Enteric duplication cyst is a rare congenital anomaly, mainly diagnosed during the first year of life. Gastric duplication cyst (GDC) accounts for 2%–9% of all enteric duplication cysts.[1] Its criteria were proposed as follows: (i) cystic structures located in or adjacent to the gastric wall; (ii) those surrounded by smooth muscle fibers, fusing with a layer of the muscularis propria of the original wall; and (iii) those lined with epithelium consisting of gut mucosa.[2] Its endoscopic findings are mainly a submucosal tumor (SMT) covered with smooth epithelium that does not communicate with the gastric lumen. The accuracy of endoscopic biopsies was reported to be very low. Most adult cases are diagnosed incidentally after surgery, whereas the risk for complications, including perforation, hemorrhage, and malignancy, might increase during an asymptomatic course. The prognosis of cases with malignant complications is poor according to previous reports of 10 GDC cases with concomitant adenocarcinoma, 1 with a neuroendocrine tumor, 1 with squamous cell carcinoma, and 2 with gastrointestinal stromal tumor (GIST).[1,3-5] Recently, endoscopic ultrasound-guided fine-needle aspiration (EUS-FNA) has been recommended for making a preoperative diagnosis of SMTs, but its yield for gastric cystic lesions remains uncertain.

CASE REPORT

A 37-year-old asymptomatic male without medical history visited a general hospital for screening examinations. A physical examination and laboratory data revealed no abnormalities. Esophagogastroduodenoscopy (H260, Olympus, Tokyo, Japan) depicted a pale-colored SMT covered with normal-appearing mucosa on the lesser curvature of the gastric cardia. EUS (UM-2000, Olympus) demonstrated a 15-mm anechoic cyst with small hypoechoic nodules in the muscularis propria (Figure 1). Computed tomography (CT) revealed a well-circumscribed cystic mass with irregularly thickened walls without enhancement of iodine contrast agents and fluorodeoxyglucose positron emission tomography (SUVmax 1.2). EUS-FNA was performed in 3 sessions using a 19-gauge EchoTip Ultra Endoscopic Ultrasound Needle (Cook Med., Bloomington, IN), which obtained mucinous fluid with whitish fragments composed of proliferative and atypical spindle cells, whose immunostaining was strongly and diffusely positive for c-kit and negative for α-smooth muscle actin (Figure 2).
Figure 1.

Gastric duplication cyst which is 15 × 9 mm in size with small hypoechoic nodules (arrow) was in the layer of the muscularis propria of the original gastric wall in the 12-MHz endoscopic ultrasound findings.

Figure 2.

Histology of the sample obtained through endoscopic ultrasound fine-needle aspiration showing that (A) proliferative and atypical spindle cells (haemotoxylin and eosin staining) and (B) some of the proliferative and atypical spindle cells were strongly and diffusely positive for c-kit.

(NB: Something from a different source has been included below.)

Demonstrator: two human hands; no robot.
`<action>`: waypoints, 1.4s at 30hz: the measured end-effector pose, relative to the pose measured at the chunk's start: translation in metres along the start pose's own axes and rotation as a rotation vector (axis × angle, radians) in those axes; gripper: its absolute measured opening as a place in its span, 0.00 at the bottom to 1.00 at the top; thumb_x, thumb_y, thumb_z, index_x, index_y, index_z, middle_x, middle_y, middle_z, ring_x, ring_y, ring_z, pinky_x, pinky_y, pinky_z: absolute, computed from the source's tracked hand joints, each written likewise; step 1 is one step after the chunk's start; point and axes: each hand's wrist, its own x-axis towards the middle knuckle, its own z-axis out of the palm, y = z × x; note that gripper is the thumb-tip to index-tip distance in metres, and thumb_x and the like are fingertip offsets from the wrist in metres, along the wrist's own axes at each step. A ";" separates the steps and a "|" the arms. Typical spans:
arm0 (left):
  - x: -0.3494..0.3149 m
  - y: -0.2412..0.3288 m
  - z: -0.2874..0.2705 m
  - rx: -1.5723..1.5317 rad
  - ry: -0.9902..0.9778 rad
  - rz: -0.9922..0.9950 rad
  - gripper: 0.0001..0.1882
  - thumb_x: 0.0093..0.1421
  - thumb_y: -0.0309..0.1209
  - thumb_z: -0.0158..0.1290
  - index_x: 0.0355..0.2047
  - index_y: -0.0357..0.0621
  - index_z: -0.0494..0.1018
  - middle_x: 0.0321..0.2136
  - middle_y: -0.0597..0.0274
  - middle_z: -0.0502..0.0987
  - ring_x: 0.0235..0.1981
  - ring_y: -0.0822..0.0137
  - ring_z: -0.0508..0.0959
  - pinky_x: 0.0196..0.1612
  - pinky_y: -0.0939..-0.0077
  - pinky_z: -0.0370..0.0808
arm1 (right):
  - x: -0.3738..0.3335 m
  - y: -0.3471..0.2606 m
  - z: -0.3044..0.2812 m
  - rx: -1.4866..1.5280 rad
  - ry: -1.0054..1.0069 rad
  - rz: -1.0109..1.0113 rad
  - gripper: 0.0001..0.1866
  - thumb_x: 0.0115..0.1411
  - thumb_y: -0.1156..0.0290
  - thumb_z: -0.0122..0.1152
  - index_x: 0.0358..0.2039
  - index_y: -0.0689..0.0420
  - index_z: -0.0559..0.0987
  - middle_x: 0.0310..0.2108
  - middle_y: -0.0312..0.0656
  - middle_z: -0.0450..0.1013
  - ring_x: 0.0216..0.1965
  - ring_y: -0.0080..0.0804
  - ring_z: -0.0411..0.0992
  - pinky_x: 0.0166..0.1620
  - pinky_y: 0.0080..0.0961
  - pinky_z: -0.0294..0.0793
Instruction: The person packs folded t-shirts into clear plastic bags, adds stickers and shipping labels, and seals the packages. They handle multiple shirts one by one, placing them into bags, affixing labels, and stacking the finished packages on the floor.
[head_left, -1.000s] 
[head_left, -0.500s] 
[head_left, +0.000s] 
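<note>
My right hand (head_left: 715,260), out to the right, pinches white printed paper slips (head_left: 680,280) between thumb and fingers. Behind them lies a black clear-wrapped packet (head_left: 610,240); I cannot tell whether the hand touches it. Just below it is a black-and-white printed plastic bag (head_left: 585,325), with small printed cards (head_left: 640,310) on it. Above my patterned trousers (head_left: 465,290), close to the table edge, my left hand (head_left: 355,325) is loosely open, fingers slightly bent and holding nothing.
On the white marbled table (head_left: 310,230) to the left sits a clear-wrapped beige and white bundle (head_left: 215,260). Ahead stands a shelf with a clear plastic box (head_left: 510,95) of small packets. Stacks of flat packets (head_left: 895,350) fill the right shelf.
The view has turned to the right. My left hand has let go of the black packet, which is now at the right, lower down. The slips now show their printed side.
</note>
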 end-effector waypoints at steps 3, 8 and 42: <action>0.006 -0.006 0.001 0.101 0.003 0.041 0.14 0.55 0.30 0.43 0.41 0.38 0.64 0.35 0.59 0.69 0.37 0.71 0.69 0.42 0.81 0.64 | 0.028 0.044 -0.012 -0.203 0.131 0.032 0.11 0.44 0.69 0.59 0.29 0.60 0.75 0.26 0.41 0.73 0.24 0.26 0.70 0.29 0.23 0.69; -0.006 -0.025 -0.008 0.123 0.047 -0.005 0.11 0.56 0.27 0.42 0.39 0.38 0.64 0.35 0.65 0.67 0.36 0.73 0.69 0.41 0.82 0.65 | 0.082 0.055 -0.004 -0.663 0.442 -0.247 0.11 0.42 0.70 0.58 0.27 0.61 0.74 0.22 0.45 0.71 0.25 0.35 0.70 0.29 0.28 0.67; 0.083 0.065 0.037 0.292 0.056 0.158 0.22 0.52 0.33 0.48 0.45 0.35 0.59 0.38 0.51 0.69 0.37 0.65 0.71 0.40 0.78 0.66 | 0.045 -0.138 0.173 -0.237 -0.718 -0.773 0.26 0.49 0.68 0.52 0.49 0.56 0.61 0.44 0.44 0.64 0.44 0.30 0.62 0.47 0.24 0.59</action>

Gastric duplication cyst which is 15 × 9 mm in size with small hypoechoic nodules (arrow) was in the layer of the muscularis propria of the original gastric wall in the 12-MHz endoscopic ultrasound findings. Histology of the sample obtained through endoscopic ultrasound fine-needle aspiration showing that (A) proliferative and atypical spindle cells (haemotoxylin and eosin staining) and (B) some of the proliferative and atypical spindle cells were strongly and diffusely positive for c-kit. With a diagnosis of GIST with cystic degeneration, surgical resection was recommended, but the patient chose surveillance. After 8 years, the endoscopy showed that it had become larger (Figure 3). The patient had a partial gastrectomy by laparoscopy endoscopy cooperative surgery (Figure 4). Macroscopically, it was a 22 × 22 × 15-mm capsulized lesion containing a clear mucoid substance in the muscularis propria. Its histology was GDC with a single layer of columnar epithelium, staining positive for cytokeratin 7 and thyroid transcription factor-1 and negative for cytokeratin20, MUC5AC, and MUC6, whereas the inner side of the wall lacked GIST components, and the whole lesion was surrounded by smooth muscle fibers shared with the muscularis propria (Figure 5). Postoperative workup showed no recurrence.
Figure 3.

Endoscopic image of the tumor at the 8-year follow-up showing that the tumor had grown to 18.1 × 13 mm.

Figure 4.

Specimen of partial gastrectomy by laparoscopy endoscopy cooperative surgery revealed a 22 × 22 × 15 mm-capsulized lesion containing clear mucoid substance in the muscularis propria of the gastric wall.

Figure 5.

Histological examination demonstrated a single layer of columnar epithelium in the inner side of the wall without the nodules of gastrointestinal stromal tumor, and the whole lesion was surrounded by smooth muscle fibers shared with the muscularis propria (haemotoxylin and eosin staining 20×, column 200×).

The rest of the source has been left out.